With ongoing coverage of the pylons issue, including in the SFP, I thought it would be helpful to provide an overview of latest developments; not least as there is considerable complexity. I am also aware of how much anxiety this issue causes for those who may be directly affected. There are essentially four strands to the overview.
Firstly, there is the long-running campaign by the OffSET (Offshore Electricity-Grid Taskforce) group of East Anglian MPs, including myself as a founder member, who have been pushing since summer 2020 for a fully coordinated offshore grid – intended to carry our bountiful offshore electricity directly, under the sea, from our region’s wind farms to the demand centre of London.
Our campaign predates the second strand – the planning application for new pylons previously known as ‘East Anglia GREEN’ but now called Norwich to Tilbury; a 180km line of overhead lines through Norfolk, Suffolk, and Essex. The third strand is the Offshore Coordination Support Scheme (OCSS), which was introduced to provide grant funding for the development of coordinated options for offshore transmission infrastructure. Fourthly and finally, there is the Electricity System Operator’s (ESO) review, looking at offshore transmission alternatives.

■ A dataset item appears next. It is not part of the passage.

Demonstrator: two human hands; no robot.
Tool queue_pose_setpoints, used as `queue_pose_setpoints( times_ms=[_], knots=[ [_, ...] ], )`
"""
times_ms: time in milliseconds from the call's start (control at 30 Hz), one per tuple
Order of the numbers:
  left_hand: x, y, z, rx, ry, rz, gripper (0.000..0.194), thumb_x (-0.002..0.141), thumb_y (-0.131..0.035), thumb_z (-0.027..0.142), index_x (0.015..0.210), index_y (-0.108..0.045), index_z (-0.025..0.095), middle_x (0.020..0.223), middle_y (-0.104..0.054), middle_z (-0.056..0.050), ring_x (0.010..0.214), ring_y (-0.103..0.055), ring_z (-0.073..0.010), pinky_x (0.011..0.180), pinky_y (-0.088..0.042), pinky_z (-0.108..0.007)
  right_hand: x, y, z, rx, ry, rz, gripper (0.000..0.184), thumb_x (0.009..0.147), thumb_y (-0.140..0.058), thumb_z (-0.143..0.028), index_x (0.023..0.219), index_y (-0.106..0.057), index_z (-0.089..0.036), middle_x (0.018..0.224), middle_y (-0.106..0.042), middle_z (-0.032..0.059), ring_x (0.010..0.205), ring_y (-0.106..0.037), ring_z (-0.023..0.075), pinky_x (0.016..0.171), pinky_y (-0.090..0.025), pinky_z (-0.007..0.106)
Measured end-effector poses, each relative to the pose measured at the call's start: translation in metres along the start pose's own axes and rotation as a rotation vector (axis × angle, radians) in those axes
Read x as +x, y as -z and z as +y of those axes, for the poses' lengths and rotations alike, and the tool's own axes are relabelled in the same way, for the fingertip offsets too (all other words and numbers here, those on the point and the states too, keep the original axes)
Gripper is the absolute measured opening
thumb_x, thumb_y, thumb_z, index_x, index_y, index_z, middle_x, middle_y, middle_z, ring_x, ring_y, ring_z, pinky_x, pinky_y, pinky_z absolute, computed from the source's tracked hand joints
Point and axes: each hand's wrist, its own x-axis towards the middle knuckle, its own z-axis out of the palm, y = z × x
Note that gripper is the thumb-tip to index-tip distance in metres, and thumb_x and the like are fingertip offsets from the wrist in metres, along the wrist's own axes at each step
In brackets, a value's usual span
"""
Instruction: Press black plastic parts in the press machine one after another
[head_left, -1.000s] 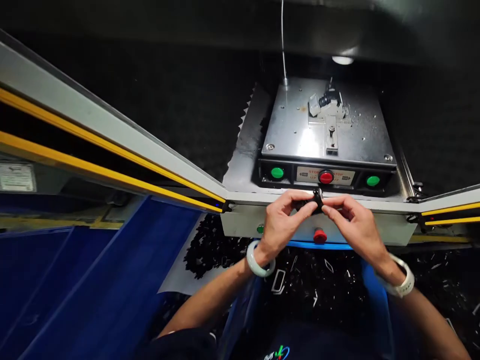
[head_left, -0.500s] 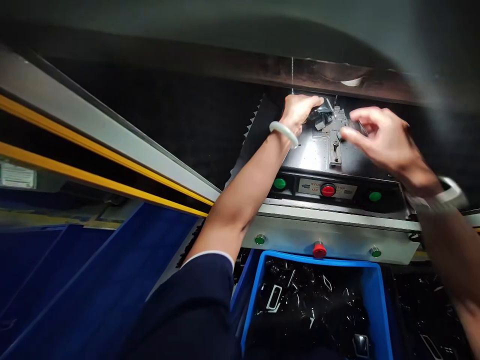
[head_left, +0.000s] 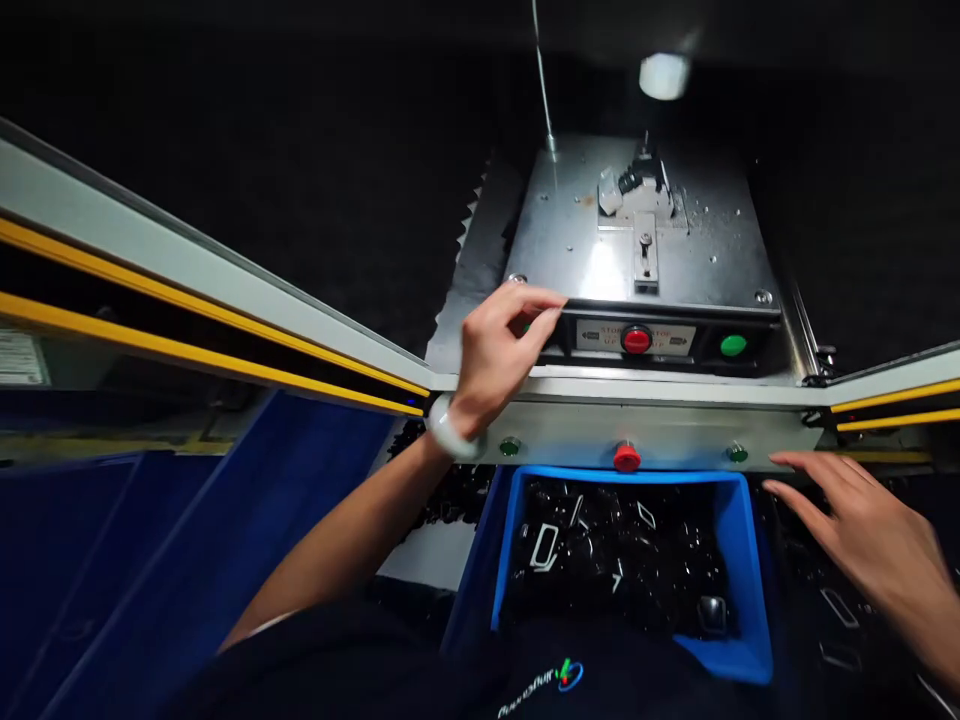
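Note:
My left hand (head_left: 499, 350) reaches to the left end of the black button panel (head_left: 637, 338), its fingers loosely curled over the left green button, which they mostly hide. It holds nothing I can see. My right hand (head_left: 862, 530) hovers low at the right, fingers stretched out and apart, over a dark pile of small black parts (head_left: 832, 600). A small black part (head_left: 641, 178) sits in the metal fixture at the back of the steel plate (head_left: 570, 230). The red stop button (head_left: 636, 340) and the right green button (head_left: 733, 345) are uncovered.
A blue bin (head_left: 739, 560) full of small black parts stands below the machine's front rail, which carries a red knob (head_left: 626, 457) between two small green ones. Yellow-striped guard bars (head_left: 187, 320) run left and right. Large blue bins (head_left: 187, 560) are at the left. A lamp (head_left: 664, 75) glows above.
Both hands have come back from the fixture at the rear of the plate. The left dropped to the button panel, the right swung down to the right. A black part now sits in the fixture.

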Motion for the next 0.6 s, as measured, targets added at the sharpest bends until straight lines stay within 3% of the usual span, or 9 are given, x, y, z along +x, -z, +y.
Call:
queue_pose_setpoints(
  times_ms=[100, 200, 300, 400, 500, 600],
  knots=[
    [-0.088, 0.034, -0.019, 0.109, 0.099, -0.1, 0.014, 0.098, -0.067, 0.028, 0.101, -0.078, 0.019, 0.094, -0.073, -0.003, 0.072, -0.061, -0.0124, 0.068, -0.05, -0.027, 0.022, -0.03, -0.002, -0.059, -0.031, -0.137, 0.036, 0.105, -0.046, -0.055, 0.108, -0.067, -0.026, 0.106, -0.074, 0.0072, 0.09, -0.069, 0.0249, 0.061, -0.043, 0.034],
    [-0.131, 0.052, -0.05, 0.22, 0.15, -0.293, 0.027, 0.094, -0.071, 0.04, 0.113, -0.077, 0.022, 0.113, -0.067, -0.008, 0.077, -0.061, -0.0152, 0.064, -0.05, -0.028, 0.031, -0.051, 0.01, -0.005, -0.066, -0.204, 0.018, 0.1, -0.056, -0.04, 0.103, -0.062, -0.023, 0.104, -0.072, 0.0058, 0.081, -0.066, 0.0207, 0.066, -0.043, 0.033],
    [-0.139, 0.059, -0.075, 0.295, 0.149, -0.451, 0.035, 0.094, -0.071, 0.042, 0.124, -0.073, 0.024, 0.127, -0.06, -0.011, 0.08, -0.063, -0.0176, 0.066, -0.052, -0.031, 0.033, -0.062, 0.018, 0.034, -0.067, -0.187, 0.011, 0.097, -0.058, -0.033, 0.101, -0.059, -0.023, 0.101, -0.071, 0.0057, 0.08, -0.064, 0.0203, 0.07, -0.044, 0.034],
    [-0.136, 0.059, -0.081, 0.415, 0.123, -0.468, 0.031, 0.094, -0.07, 0.037, 0.123, -0.071, 0.026, 0.128, -0.06, -0.01, 0.08, -0.064, -0.0193, 0.076, -0.053, -0.036, 0.035, -0.068, 0.015, -0.007, -0.08, -0.122, 0.005, 0.097, -0.056, -0.027, 0.097, -0.059, -0.022, 0.096, -0.07, 0.0068, 0.087, -0.063, 0.0231, 0.07, -0.042, 0.034],
    [-0.138, 0.053, -0.07, 0.53, 0.108, -0.432, 0.03, 0.096, -0.069, 0.032, 0.125, -0.069, 0.026, 0.133, -0.061, -0.011, 0.094, -0.067, -0.025, 0.088, -0.05, -0.04, 0.032, -0.07, 0.005, -0.085, -0.088, -0.066, 0.005, 0.099, -0.054, -0.023, 0.099, -0.059, -0.022, 0.098, -0.07, 0.0079, 0.094, -0.063, 0.025, 0.072, -0.042, 0.036],
    [-0.147, 0.044, -0.046, 0.56, 0.126, -0.341, 0.029, 0.099, -0.065, 0.03, 0.127, -0.067, 0.024, 0.132, -0.062, -0.013, 0.111, -0.064, -0.03, 0.092, -0.048, -0.042, 0.015, -0.071, -0.01, -0.147, -0.017, -0.046, 0.012, 0.103, -0.052, -0.024, 0.109, -0.061, -0.02, 0.106, -0.069, 0.0101, 0.101, -0.061, 0.0266, 0.078, -0.045, 0.037]
  ],
)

When National Grid first came forward with their pylon proposals in April 2022, it was mapped as a single ‘purple swathe’ across open countryside from Norwich to Tilbury, with no accompanying proposal for offshore transmission. This was a ‘Henry Ford’ choice of routes – no choice at all.
After calling for an independent review of offshore options to the pylons for many months, I was therefore delighted when ESO agreed earlier this year to conduct a study to identify undersea alternatives that would give my constituents the transparent comparative data they and I have been crying out for. Crucially, it was agreed that this study would also benchmark costings against other projects elsewhere in the UK, comparing not just onshore and offshore costs in East Anglia, but comparing proposed offshore costs in our region with what has been spent on offshore transmission in the north.
Unfortunately, the next round of National Grid’s non-statutory consultation, running until the 21st of August, will conclude before we get the ESO review. This is most disappointing, and I have expressed my dissatisfaction to National Grid in the strongest terms – we should have aligned the offshore review with their planning process.
It is true that constituents engaging with National Grid’s next stage consultation will see that they have finally presented an offshore option which, at a cost of approx. £4 billion and 220km undersea, is the ‘straw man’ I predicted some months ago we would get - unlikely to ever go ahead due to its sheer scale and cost, and not the joined-up solution benefitting both communities and industry.
This means that the next step for offshore campaigners is the imminent publication of the OCSS investments, showing where windfarm projects could be coordinated. Crucially, it is following this that ESO will then launch their review, and I should stress that its remit will be to see to what extent the OCSS work has changed the core transmission needs of the network. In essence, they’ll be asking – do we still need the same scale of onshore reinforcement, i.e., pylons? If we do, can we go offshore instead, to avoid new pylons? If so, at what cost and over what time frame? I’ve been assured this means that ESO’s study will present at least one option as an alternative to Norwich to Tilbury, which would not include a single pylon.
I suspect it is possible that the result of the OCSS and ESO review will be that some parts of our region no longer get the pylons they were dreading – but could be a short-term, pyrrhic victory if the following years see more such infrastructure come forward, because we avoided what remains the best goal in my view – a comprehensive, future-proofed, coordinated offshore grid.
Ultimately, we cannot guarantee that the proposed pylons won’t go ahead. Instead, what we can do is ensure that as much transparency as possible is forthcoming from the planning applicant – National Grid – enabling my constituents to make their representations with the maximum of knowledge, where some months ago our discourse was shrouded in a complete lack of information. I remain incredibly proud of the way we have cut our CO2 emissions as a country and struck back at Putin’s weaponization of energy through the expansion of offshore wind – but such progress cannot be at disproportionate cost to our rural way of life.
Published in the Suffolk Free Press.